▶ [Goal of the exercise]
For the string "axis", state how many lines of the data hold it. Give nothing besides the number.

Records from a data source
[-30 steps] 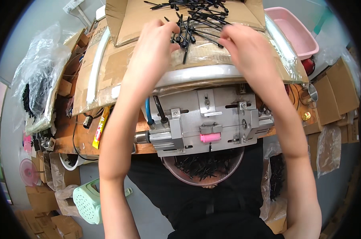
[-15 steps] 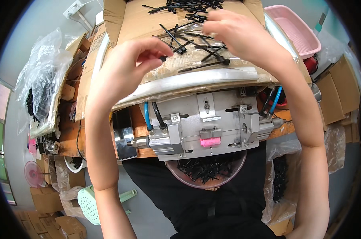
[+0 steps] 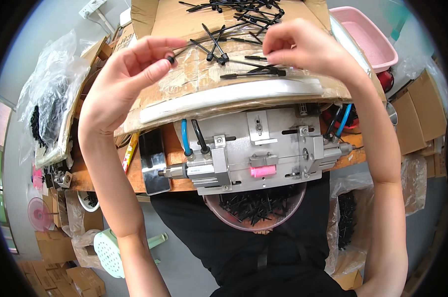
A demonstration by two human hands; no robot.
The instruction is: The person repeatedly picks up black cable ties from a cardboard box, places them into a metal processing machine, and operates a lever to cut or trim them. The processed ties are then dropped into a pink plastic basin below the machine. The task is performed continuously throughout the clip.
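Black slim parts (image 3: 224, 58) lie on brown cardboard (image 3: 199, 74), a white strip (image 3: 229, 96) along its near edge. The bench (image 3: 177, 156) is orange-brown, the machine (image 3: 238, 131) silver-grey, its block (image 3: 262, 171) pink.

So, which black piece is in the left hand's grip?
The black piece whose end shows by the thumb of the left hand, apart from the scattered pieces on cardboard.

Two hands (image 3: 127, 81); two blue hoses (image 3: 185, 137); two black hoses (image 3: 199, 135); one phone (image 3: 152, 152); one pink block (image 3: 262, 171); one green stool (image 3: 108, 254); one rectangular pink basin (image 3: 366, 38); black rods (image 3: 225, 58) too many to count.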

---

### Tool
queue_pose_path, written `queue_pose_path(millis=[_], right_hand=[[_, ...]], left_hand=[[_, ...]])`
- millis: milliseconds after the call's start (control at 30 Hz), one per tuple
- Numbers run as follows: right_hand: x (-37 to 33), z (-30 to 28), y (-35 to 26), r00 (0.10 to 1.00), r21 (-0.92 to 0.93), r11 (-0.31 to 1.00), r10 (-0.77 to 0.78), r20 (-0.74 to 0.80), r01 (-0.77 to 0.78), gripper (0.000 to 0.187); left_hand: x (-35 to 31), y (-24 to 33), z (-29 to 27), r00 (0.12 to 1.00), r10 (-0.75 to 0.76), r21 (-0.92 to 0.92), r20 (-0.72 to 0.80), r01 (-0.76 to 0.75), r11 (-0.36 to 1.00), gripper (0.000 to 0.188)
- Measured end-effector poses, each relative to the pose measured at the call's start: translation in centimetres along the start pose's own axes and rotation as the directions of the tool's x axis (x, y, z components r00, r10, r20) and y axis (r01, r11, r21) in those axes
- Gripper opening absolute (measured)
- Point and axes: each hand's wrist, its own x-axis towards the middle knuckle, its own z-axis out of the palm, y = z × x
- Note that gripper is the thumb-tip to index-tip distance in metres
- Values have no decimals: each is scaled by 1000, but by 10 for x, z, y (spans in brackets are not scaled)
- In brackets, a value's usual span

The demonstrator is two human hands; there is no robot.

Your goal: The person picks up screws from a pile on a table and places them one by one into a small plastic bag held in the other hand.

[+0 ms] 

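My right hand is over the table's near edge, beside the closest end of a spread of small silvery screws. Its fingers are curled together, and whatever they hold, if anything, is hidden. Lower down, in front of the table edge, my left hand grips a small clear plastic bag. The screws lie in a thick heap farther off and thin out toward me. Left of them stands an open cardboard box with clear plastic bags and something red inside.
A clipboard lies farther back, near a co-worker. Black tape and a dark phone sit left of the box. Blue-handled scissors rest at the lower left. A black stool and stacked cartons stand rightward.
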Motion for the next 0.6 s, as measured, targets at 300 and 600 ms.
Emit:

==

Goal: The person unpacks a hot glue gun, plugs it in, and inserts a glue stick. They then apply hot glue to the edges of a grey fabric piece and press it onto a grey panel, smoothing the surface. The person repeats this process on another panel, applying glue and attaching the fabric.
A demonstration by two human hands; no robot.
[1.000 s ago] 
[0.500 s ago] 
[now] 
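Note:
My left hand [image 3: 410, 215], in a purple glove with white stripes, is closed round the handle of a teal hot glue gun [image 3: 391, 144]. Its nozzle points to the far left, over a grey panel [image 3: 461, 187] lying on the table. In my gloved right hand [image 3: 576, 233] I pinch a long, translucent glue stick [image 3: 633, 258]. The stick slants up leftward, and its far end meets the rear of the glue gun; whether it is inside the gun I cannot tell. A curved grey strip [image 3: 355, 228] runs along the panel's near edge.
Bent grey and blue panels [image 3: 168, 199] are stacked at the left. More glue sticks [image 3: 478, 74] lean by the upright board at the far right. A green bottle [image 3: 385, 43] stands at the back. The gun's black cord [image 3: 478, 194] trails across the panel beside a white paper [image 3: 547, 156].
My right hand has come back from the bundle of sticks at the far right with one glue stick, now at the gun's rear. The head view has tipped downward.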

▶ [Result]
2